С легким стуком телефон лег обратно на стол. Молчать Милана не могла.
– Что вы обсудите, когда она вернется?!
Голос ее звучал требовательно, но Милана не хотела ничего с этим делать. Это ее мужчина. Её! И только её!
Рука Марата легко погладила ее поясницу, а потом он руку убрал. Обернулся, достал из шкафа две чашки и принялся разливать кофе.
– Рус сказал матери, что он возвращается домой. К ней.
Милана замерла, глядя на протянутую ей белую чашку.
– И что ты думаешь? – негромко спросила она.
– Я думаю, это правильное решение, – Марат, как и вчера бокал с вином, вложил чашку в ее пальцы, сжал. – Пей кофе, а я тебе пока кое-что скажу.
И под кофе Милана выслушала декларацию о намерениях Марата Ватаева.
– Давай сразу кое-что проясним, милая моя. Я не смогу – и не хочу, и не буду – вычеркивать из своей жизни Рустама и Гульнару. И их мать. Я люблю своих детей. И уважаю их мать. – Милана сильно, так, что закололо в пальцах, сжала ручку кофейной чашки. И сделала большой, почти обжигающий глоток кофе. А Марат между тем продолжал: – Но ты – моя жена, моя женщина, главный человек в моей жизни. Ты всегда будешь на первом месте. И наших детей я буду любить так же, как Руса с Гулей.
Милана вдруг почувствовала себя маленькой и глупой. И вся ее ревность к этой женщине… От этой ревности надо избавляться. И уже тем более не стоит ревновать к детям. Если бы Марат вдруг отстранился из-за Миланы от детей – то это был бы не Марат.

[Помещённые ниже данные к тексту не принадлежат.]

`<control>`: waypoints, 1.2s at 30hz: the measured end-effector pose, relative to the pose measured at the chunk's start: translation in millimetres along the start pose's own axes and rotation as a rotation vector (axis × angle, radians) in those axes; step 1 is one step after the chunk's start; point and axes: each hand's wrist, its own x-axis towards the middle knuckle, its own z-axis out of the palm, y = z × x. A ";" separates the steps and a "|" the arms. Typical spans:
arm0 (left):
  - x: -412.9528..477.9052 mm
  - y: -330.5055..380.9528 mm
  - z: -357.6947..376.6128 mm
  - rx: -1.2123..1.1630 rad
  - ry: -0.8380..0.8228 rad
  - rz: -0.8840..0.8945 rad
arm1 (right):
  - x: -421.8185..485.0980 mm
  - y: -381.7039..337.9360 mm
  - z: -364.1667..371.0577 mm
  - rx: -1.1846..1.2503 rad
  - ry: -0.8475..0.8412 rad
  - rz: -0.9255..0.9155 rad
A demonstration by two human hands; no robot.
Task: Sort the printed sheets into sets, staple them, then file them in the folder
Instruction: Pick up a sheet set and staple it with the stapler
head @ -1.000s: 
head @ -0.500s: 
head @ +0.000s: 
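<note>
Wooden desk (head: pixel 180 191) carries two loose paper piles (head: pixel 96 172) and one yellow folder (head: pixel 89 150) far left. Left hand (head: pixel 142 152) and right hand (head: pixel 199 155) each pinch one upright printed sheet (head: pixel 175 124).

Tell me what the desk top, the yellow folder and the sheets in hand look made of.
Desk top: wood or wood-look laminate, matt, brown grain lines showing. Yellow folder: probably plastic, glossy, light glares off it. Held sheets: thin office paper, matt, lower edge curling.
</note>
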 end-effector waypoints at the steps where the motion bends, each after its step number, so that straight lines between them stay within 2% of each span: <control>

Не тот Марат, которого она так сильно любит.
– Ну, вот и умница, – негромко произнес Марат и аккуратно – потому что у них обоих были в руках чашки с горячим кофе – привлек ее к себе. – Теперь так спокойно и вдумчиво выслушай еще кое-что.
Милана поставила чашку на стол и обняла Марат двумя руками за спину.